Bill of Rights for Dying People

  • Until I pass away, I have the right to be regarded like a living person.
  • I have the right to hold onto my optimism, no matter how divergent it may be.
  • I deserve to be taken care of by people who can hold onto hope, no matter how difficult it may be to do so.
  • I am entitled to use any means I see fit to convey my thoughts and feelings over my impending death.
  • I am entitled to take part in selecting my medical care.
  • Even when "cure" aims must be adjusted to "comfort" goals, I have the right to continue receiving medical care and nursing care.
  • I'm entitled to not pass away by myself.
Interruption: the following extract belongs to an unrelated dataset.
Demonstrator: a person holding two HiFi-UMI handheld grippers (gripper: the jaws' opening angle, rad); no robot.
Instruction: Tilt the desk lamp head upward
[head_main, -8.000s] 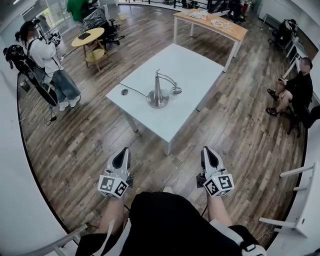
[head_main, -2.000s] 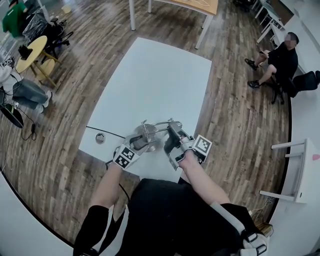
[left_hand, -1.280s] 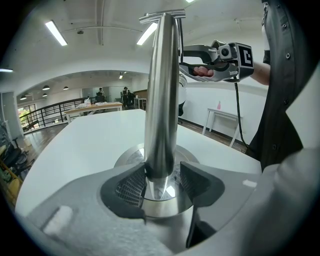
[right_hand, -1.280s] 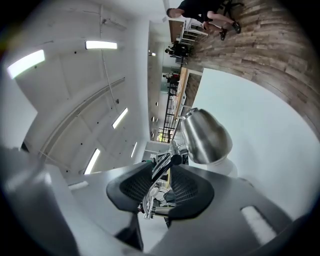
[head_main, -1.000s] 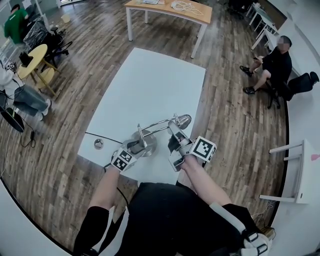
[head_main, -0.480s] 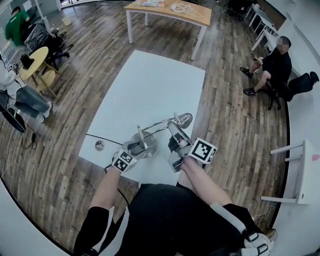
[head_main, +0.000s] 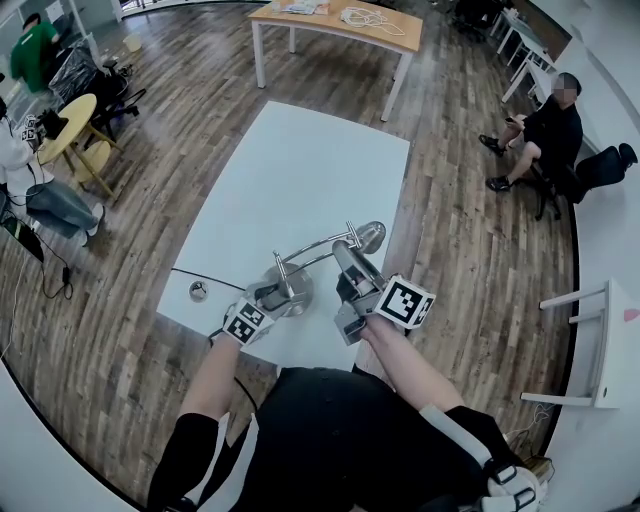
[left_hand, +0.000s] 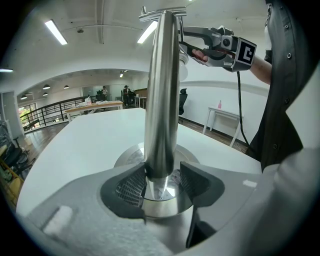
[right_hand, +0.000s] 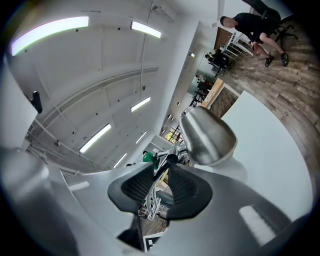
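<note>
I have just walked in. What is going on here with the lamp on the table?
A person handles a silver desk lamp on the white table with two hand-held grippers. The left gripper grips the upright post just above the base. The right gripper has the thin arm between its jaws, right behind the lamp head, and those jaws have just been closing on it.

Bright, even light from ceiling strips (left_hand: 56, 32) (soft shadows only); fisheye bends the edges, corners vignetted black
</note>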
  • I am entitled to pain relief.
  • I have a right to truthful responses to my inquiries.
  • I have the right to maintain my individuality and to avoid criticism for my choices, even if they go against what other people might think.
  • I am entitled to assume that the human body's sacredness will be upheld after death.
  • I have the right to get care from kind, sensitive, educated individuals who will make an effort to understand my needs and who will be able to derive some satisfaction from assisting me in accepting my demise.